** Prompt **
Write out the data below exactly, from its first line to the line containing "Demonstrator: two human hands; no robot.", that line included.

··· Data extract ···

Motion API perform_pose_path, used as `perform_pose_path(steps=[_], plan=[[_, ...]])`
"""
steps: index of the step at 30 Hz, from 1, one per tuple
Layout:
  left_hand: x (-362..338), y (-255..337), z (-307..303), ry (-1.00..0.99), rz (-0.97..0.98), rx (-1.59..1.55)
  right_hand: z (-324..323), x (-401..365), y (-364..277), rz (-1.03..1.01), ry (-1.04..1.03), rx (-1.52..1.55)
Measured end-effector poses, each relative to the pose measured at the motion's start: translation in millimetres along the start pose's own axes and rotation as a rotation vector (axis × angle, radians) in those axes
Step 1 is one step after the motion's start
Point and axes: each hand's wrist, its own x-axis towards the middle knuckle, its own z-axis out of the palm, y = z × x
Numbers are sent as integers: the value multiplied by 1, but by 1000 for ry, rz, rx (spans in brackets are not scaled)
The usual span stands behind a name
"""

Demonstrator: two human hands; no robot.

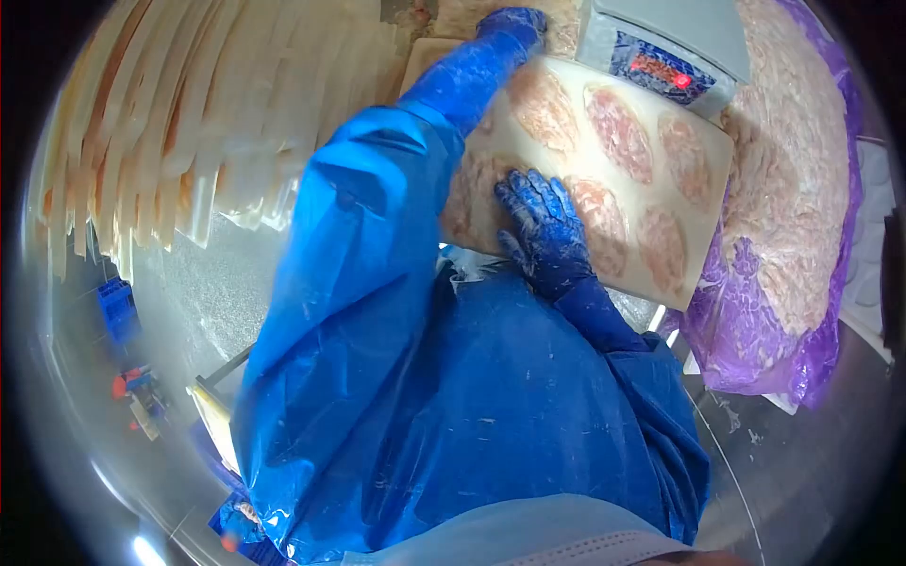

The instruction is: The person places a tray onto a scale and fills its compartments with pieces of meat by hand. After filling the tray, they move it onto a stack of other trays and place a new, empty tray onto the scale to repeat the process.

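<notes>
A white mould board [698, 156] with oval hollows lies in front of me, several of them filled with pale pink minced meat [618, 132]. My right hand [545, 226], in a smeared blue glove, rests flat at the board's near side, fingers spread beside the meat in a left hollow. Past the board's far edge, my left hand [514, 26] reaches to more minced meat [562, 26] next to the scale. Its fingers are turned away, so I cannot see whether they hold anything. My left sleeve covers part of the board's left side.
A grey scale [665, 42] with red digits stands at the far edge. On the right, a large mass of minced meat [788, 160] lies on purple plastic sheeting [746, 349]. Stacked pale slats or boards [189, 104] stand left. A blue crate [117, 308] is lower left.
</notes>
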Motion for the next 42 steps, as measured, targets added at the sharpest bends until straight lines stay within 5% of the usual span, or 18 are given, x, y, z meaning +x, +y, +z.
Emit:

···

** Response to the exercise **
Motion API perform_pose_path, used as `perform_pose_path(steps=[_], plan=[[_, ...]])`
"""
steps: index of the step at 30 Hz, from 1, one per tuple
Layout:
  left_hand: x (-362..338), y (-255..337), z (-307..303), ry (-1.00..0.99), rz (-0.97..0.98), rx (-1.59..1.55)
  right_hand: z (-324..323), x (-401..365), y (-364..277), rz (-1.03..1.01), ry (-1.04..1.03), rx (-1.52..1.55)
Measured end-effector poses, each relative to the pose measured at the motion's start: translation in millimetres along the start pose's own axes and rotation as a rotation vector (axis × angle, radians) in those axes
Step 1 is one step after the motion's start
Point and axes: each hand's wrist, its own x-axis towards the middle knuckle, its own z-axis out of the palm, y = z × x
Numbers are sent as integers: the value multiplied by 1, but by 1000 for ry, rz, rx (spans in brackets are not scaled)
The usual span stands behind a name
"""

Demonstrator: two human hands; no robot.

Nothing else is required to complete the output.